Climate change poses a systemic financial risk that cannot be avoided by portfolio decarbonisation alone, Universities Superannuation Scheme Investment Management (USSIM) has warned, urging governments and asset owners to adopt stronger, sector-wide transition policies.
In a new paper, The Policy Challenges of the Energy Transition, produced with support from Transition Risk Exeter (Trex), USSIM argued that climate change has become a present-day financial threat that could undermine the stability of the global investment system on which pension funds rely.
The paper highlighted that many climate risks are non-linear, meaning that seemingly small shifts in environmental conditions can drive sudden, disproportionate financial losses.
It cited examples such as the additional $8bn in damages caused during Hurricane Sandy due to just 10cm of sea-level rise, and noted that extreme heat events - once considered remote risks - are now far more frequent, with the UK over twenty times more likely to experience temperatures above 40°C than in the 1960s.
Such shifts, USSIM warned, challenge the models pension funds traditionally use to assess long-term return expectations and threaten the stability of entire financial systems.
The organisation emphasised that reducing emissions within portfolios does not “meaningfully mitigate” the real-world climate risks that ultimately matter for funding security.
Divesting carbon-intensive assets, it said, also “does nothing” to lower systemic exposure and may even push risks elsewhere in the market.
Instead, the paper argued that asset owners must adopt more sophisticated climate and transition risk analysis and deepen collaboration with policymakers to help shape the broader economic environment in which pension returns are generated.
Physical climate risks are already included in country-level assessments, with work underway to integrate transition and physical risk factors across public and private markets.
USSIM stressed that this is vital for maintaining a resilient, diversified portfolio capable of delivering stable returns through climate-driven volatility.
The study also warned that the transition itself carries material risks for pension investors.
Citing analysis undertaken with Trex and UKSIF, the paper noted that more than $2trn of global oil and gas asset value could be wiped out by 2040 even if governments simply meet existing climate pledges, with UK investors disproportionately exposed to around $140bn of that risk due to holdings in overseas fossil fuel assets.
Such potential losses, it said, underline the need for asset owners to anticipate non-linear transition dynamics, including rapid declines in the profitability of carbon-intensive sectors once clean technologies reach critical market-share thresholds.
However, USSIM argued the transition is also a “major economic opportunity” for pension funds.
Modelling cited in the paper suggests a fast and orderly shift to clean technologies could save the global economy around $12trn in energy costs by 2050 relative to a no-transition pathway, with significant benefits for net-importing countries like the UK.
With the right policy framework, the organisation believes the transition could catalyse over £25bn a year of domestic investment, supporting productivity, innovation and more resilient long-term returns for pension schemes.
Despite the UK being the first major economy to halve its emissions, USSIM warned that progress has been concentrated almost entirely in electricity generation, with heating, transport, heavy industry and aviation still far off track.

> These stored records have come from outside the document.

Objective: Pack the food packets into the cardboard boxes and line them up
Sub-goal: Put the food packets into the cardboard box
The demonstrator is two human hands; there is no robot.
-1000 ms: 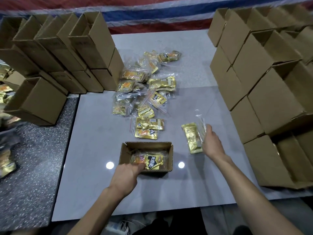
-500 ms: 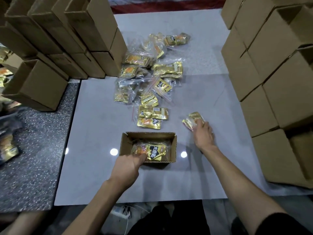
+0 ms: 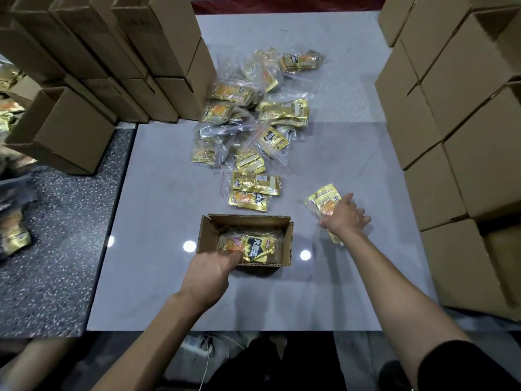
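On the pale grey worktop, near its front edge, an open cardboard box stood with its mouth upward; inside it lay a food packet, gold with a black label, wrapped in a clear bag; the left hand reached over the near wall of the box and touched the left end of this packet; most of its fingers were hidden under the back of the hand, so I could not tell whether the grip was clenched on the packet or only pressing it; to the right of the box, apart from it, a second packet lay slanted on the worktop; the right hand rested on top of it with the fingers spread and nearly straight, so its grip was released and nothing was grasped; beyond the box a heap of packets in clear bags spread toward the far side, and the two nearest packets lay just beyond the far wall of the box; the left stack of boxes stood at the far left of the worktop; the right stack of boxes filled the right side; left of the worktop there was a dark speckled surface with some blurred gold packets at the edge of the view
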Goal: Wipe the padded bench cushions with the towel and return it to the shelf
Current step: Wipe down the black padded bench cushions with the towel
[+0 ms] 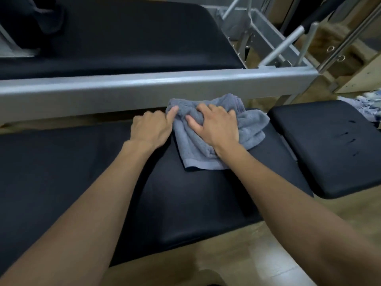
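A crumpled grey towel (pixel 246 129) lies on the far edge of the long black padded bench cushion (pixel 185 203). My right hand (pixel 216 126) presses down on its middle, fingers bunching the cloth. My left hand (pixel 152 131) sits just left of it, thumb and forefinger pinching the towel's left corner. A second, smaller black cushion (pixel 329 145) lies to the right across a narrow gap. No shelf is visible.
A grey metal frame rail (pixel 144 89) runs across just behind the towel. Behind it lies another black padded platform (pixel 123 38). Metal bars and a padded handle (pixel 288 42) stand at the upper right. Wooden floor (pixel 257 254) shows below.
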Available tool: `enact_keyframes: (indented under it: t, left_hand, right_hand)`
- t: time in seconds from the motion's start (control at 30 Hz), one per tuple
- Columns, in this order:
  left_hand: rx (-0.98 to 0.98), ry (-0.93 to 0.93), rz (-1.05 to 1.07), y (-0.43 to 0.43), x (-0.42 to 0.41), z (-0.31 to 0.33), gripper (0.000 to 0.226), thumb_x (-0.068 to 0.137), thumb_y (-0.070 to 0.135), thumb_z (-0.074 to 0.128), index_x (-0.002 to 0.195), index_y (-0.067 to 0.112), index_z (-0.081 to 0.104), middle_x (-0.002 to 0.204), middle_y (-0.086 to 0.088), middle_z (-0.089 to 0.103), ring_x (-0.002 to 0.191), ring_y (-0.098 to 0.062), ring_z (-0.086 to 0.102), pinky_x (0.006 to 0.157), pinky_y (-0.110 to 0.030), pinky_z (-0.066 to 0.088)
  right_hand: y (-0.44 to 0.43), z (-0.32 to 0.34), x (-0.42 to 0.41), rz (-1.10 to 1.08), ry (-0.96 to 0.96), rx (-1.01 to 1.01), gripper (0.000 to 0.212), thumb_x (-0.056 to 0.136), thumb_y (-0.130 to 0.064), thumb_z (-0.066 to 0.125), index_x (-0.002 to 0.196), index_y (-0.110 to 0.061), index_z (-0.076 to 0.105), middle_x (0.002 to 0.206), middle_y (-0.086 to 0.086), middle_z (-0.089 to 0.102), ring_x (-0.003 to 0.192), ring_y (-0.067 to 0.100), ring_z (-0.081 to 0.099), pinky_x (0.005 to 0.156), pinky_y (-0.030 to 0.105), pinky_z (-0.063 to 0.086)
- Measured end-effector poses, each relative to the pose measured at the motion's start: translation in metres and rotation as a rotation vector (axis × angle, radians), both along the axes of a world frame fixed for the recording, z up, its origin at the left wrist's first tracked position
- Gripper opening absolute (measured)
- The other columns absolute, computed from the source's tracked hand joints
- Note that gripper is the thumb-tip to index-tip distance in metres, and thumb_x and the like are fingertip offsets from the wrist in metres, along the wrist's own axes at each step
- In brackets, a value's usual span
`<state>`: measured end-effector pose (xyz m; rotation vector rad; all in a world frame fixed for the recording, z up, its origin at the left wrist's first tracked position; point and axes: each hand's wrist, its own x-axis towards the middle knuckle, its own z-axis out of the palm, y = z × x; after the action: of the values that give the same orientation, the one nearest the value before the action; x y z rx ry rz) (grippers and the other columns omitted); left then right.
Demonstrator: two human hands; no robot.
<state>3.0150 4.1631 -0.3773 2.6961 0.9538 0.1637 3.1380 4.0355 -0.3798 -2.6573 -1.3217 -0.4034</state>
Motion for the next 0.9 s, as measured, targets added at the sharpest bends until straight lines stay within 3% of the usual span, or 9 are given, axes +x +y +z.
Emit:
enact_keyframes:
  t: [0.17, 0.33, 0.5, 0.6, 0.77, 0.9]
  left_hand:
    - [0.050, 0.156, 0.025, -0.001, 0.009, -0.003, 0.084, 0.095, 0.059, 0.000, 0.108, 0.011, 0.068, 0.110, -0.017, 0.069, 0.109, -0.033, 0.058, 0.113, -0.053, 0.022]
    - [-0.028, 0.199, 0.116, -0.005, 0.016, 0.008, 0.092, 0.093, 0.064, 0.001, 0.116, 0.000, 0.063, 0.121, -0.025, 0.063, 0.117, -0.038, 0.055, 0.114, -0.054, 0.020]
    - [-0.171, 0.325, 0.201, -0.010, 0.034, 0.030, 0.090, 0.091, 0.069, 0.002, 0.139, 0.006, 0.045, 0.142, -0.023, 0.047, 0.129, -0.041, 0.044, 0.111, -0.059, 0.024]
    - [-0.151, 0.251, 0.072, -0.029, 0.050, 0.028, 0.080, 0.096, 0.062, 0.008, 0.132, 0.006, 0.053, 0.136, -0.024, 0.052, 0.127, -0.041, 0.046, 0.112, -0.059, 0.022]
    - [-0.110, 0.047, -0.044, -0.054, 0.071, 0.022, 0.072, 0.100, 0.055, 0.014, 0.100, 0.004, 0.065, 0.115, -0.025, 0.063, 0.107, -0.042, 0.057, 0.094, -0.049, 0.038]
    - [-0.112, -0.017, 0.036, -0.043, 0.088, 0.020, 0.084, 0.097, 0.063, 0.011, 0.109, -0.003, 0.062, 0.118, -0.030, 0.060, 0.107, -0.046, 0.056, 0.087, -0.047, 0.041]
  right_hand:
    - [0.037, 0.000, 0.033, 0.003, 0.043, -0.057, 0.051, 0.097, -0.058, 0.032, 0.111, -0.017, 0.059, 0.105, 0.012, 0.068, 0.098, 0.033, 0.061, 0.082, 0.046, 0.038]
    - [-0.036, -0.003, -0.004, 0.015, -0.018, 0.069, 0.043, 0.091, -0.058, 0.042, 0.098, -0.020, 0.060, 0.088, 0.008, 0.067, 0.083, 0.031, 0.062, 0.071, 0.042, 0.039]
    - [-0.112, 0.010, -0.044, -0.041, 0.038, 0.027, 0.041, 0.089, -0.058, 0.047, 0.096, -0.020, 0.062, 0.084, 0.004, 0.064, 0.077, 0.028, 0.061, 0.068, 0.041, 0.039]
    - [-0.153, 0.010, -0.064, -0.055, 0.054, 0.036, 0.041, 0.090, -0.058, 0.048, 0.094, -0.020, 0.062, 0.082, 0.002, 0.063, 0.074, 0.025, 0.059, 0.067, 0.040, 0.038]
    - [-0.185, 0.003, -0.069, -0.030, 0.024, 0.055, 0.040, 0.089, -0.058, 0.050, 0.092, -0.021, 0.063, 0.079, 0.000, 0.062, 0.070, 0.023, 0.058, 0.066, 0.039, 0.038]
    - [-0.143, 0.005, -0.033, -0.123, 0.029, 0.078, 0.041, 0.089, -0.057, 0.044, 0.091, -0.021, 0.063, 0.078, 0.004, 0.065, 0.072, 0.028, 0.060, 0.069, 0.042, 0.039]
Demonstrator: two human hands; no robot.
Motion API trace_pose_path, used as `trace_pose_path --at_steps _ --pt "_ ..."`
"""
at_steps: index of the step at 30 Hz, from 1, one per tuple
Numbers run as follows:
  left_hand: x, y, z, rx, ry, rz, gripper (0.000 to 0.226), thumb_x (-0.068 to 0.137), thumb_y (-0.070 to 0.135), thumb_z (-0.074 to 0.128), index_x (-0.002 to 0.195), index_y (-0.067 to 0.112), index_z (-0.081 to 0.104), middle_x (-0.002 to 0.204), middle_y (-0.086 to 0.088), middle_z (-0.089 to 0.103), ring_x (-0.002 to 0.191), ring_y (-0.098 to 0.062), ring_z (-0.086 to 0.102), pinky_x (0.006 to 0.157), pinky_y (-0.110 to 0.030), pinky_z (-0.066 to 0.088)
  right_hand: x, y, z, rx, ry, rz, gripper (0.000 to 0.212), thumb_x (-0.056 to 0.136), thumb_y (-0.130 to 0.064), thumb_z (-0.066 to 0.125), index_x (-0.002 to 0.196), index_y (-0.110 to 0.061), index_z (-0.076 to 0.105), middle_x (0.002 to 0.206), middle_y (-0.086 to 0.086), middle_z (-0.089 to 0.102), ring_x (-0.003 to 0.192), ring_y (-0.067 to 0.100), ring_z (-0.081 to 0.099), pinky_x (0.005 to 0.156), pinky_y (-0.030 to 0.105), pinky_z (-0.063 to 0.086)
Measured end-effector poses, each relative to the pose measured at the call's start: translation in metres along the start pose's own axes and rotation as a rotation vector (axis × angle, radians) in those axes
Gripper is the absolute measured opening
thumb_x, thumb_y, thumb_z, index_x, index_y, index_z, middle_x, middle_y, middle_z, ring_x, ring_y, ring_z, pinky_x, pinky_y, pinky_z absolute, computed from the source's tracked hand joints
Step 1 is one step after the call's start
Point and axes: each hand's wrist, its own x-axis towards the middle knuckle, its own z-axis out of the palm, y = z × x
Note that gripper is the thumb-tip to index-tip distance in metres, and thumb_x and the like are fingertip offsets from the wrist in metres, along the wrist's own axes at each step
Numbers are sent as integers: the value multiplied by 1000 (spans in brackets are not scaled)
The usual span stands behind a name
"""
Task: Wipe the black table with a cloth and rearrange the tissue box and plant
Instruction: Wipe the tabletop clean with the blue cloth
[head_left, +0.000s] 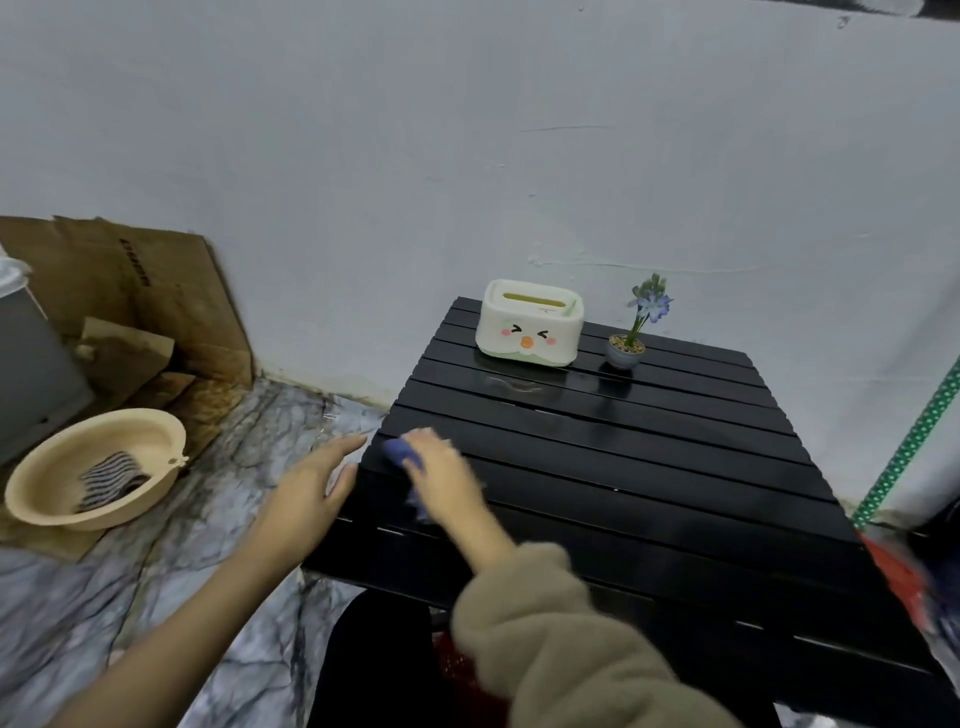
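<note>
The right hand (441, 467), coming out of a fluffy beige sleeve (545, 639), is pressed flat on a small blue cloth (397, 451) at the near left corner of the black slatted desk (649, 493). The fingers are curled over the cloth and hold it against the slats; the hand is blurred, so I judge it is in the middle of a wiping stroke. The left hand (311, 488) is open with the fingers stretched out. It holds nothing and rests at the left edge of the desk, or just beside it; I cannot tell if it touches.

The white tissue box with a cartoon face (530, 327) stands at the far edge of the desk, close to the grey wall (467, 130). The small blue-flowered plant in a grey pot (628, 348) stands just beside it, on its right, and they do not touch. Both things lie well apart from the hands, forward and to the right. The long side of the box runs along the slats.

The right hand is the nearer one to both, so it would reach them first. The slats between the cloth and the box look not yet wiped, and I think the wiping should go that way.

On the marble-pattern floor (234, 467) at the left there is a beige plastic basin (98, 467) with a striped cloth (109, 478) inside.
</note>
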Motion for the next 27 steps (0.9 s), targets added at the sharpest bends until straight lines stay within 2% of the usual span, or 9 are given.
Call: trace_pose_path --at_steps 6,8,10,12,14,16,20,24,27 --pt "10 10 7 -34 3 45 36 92 11 43 127 14 50 134 -3 52 128 -16 43 101 -25 29 -61 -53 15 31 -244 -274 33 88 -11 49 121 -7 50 132 16 51 118 37 47 96 47 42" --pt "9 12 14 -46 -1 41 35 92 9 44 126 12 51 134 -7 54 127 -19 46 101 -24 31 -84 -31 4 56 -249 -293 38 89 -12 48 128 -13 47 141 9 46 132 24 38 113 32 27" --pt "7 13 23 -55 -15 29 35 91 8 46 126 11 51 135 -9 54 128 -19 45 103 -24 30 -109 1 -18 67 -231 -232 42 91 -16 47 132 -18 43 145 1 41 137 10 29 112 11 10" --pt "2 13 32 -58 -45 15 36 92 11 45 127 14 50 138 -8 51 133 -18 40 106 -25 28 -138 37 -51 44 -167 -122 46 90 -38 44 133 -24 42 143 -14 36 136 1 25 108 1 4" --pt "-2 15 41 -64 -79 8 36 93 14 44 128 18 48 140 -5 48 136 -15 34 109 -27 26 -168 74 -86 23 -65 9 74 76 -74 26 132 -29 42 135 -31 29 133 -10 23 105 -3 5" --pt "-6 19 49 -66 -106 2 37 93 16 43 129 21 47 141 -4 46 137 -14 32 111 -31 27 -194 110 -119 15 59 137 89 68 -84 16 130 -28 46 127 -38 29 126 -23 21 102 -6 11" --pt "-12 30 61 -75 -137 5 38 93 16 45 130 21 47 142 -5 45 137 -15 32 111 -32 28 -236 161 -172 -47 287 331 74 78 -70 35 126 -15 52 131 -13 43 125 7 40 94 -5 23" --pt "-14 32 66 -71 -157 -5 37 93 16 45 130 20 47 142 -6 45 136 -17 35 110 -30 27 -256 199 -211 -119 414 606 37 89 -14 53 125 -7 51 135 17 51 123 34 49 97 38 41" --pt "-10 30 66 -67 -169 -8 37 93 19 45 130 22 46 143 -7 44 136 -17 34 110 -32 28 -253 207 -223 -165 502 712 32 89 -10 51 121 -5 53 119 24 62 106 41 59 81 42 44"
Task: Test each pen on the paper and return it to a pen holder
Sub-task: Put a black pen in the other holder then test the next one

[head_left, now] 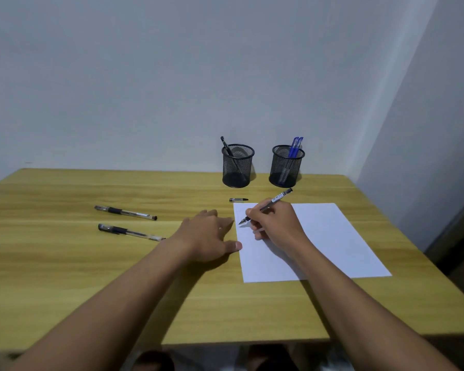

The organisation said government action is now “essential” to unlock investment and manage transition risks, arguing that each sector of the economy requires tailored, stage-appropriate policy support.
USSIM concluded that the pace and scale of global change leave “no time to lose”, warning that climate tipping points and accelerating transition dynamics represent risks that cannot be diversified away.
It added that a well-managed transition could deliver long-term financial benefits, including reduced volatility and stronger real returns, but stressed that this depends on governments adopting comprehensive, long-term policy programmes that support the deployment of clean technologies across all sectors.
Without this, the paper argued, pension funds will face an increasingly unstable
investment environment that threatens their ability to meet future obligations.